By Macey Barker Sept. 22, 2018
We are nearly a month into the semester and students have already declared bankruptcy due to the exorbitantly high cost of laundry. The demand of a $1.70 for each load means that even ramen seems like a delicacy. The “fresh linen” scent that was noticeable in the first week of the semester is gone and all that remains is crippling debt.
Students have resorted to shoving all their clothes in one load hoping that at least one piece will get clean. Students’ tears are the primary source of water for the rinse cycle and, with no money for a dryer cycle, some have begun using hairdryers, fans, the radiator, open windows, clothes lines across the quad, just blowing on clothes, or simply wearing wet t-shirts to class.
It’s an epidemic that has spread all across the campus.
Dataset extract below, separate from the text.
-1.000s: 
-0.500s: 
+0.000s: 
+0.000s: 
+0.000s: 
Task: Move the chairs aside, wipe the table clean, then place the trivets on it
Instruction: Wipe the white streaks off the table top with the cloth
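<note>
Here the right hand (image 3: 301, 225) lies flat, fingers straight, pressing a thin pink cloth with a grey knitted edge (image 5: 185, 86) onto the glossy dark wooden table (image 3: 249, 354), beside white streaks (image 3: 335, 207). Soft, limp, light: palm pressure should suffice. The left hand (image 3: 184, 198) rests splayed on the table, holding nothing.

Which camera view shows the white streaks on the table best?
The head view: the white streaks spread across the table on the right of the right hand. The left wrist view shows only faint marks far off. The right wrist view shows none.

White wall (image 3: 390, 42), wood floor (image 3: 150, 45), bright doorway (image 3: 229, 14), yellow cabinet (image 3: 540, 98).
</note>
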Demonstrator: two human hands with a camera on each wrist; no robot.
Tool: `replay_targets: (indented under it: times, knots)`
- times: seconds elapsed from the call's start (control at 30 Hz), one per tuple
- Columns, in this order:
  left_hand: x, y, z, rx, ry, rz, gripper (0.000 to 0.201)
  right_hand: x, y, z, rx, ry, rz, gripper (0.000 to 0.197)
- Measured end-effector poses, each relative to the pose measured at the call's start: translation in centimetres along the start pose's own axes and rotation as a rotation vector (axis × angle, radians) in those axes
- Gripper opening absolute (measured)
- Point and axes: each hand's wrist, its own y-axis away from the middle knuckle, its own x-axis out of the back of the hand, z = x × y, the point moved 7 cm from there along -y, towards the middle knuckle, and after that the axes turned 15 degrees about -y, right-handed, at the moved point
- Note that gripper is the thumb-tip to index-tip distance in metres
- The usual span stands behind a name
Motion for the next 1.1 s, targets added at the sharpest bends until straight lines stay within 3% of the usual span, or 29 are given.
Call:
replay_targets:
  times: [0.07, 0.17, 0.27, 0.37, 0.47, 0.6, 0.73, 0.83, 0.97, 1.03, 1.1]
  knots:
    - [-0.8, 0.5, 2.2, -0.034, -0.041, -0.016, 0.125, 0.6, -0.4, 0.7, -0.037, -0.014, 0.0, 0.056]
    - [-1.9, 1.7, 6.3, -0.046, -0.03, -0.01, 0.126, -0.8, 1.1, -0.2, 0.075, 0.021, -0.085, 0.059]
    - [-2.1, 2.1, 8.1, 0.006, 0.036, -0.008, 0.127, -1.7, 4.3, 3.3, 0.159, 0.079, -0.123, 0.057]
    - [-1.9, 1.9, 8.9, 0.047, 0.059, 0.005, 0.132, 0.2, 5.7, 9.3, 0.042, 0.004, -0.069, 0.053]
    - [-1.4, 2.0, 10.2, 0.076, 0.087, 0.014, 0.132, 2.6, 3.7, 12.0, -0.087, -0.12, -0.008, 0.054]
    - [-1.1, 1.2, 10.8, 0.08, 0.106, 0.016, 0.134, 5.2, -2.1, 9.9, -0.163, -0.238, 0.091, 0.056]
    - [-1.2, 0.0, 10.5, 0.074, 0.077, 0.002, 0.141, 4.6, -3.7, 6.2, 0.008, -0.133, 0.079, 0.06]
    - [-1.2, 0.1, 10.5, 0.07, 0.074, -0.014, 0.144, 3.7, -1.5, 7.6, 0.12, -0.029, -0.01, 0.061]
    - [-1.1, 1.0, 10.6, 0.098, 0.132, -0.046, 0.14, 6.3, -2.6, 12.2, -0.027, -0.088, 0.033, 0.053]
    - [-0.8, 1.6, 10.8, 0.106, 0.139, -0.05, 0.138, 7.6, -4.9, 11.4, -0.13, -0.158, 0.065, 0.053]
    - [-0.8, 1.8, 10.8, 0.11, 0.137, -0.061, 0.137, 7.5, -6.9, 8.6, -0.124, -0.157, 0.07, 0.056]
One student was seen wearing the same grey, crotch-stained sweatpants and Bob Marley tee that he strutted around campus in three weeks ago. The professors have begun wearing operating masks to class because the gym-locker-sweat-socks-please-take-a-shower stench has permeated all the air on campus.
If this continues for any longer, the atmosphere around campus will become absolutely vile. It will be just like Stephen King’s Under The Dome, but instead of mangled cows there will be gas-masked squirrels. Students are really just hoping Fall Break comes sooner so they can breathe clean air and have their parents do their laundry for them.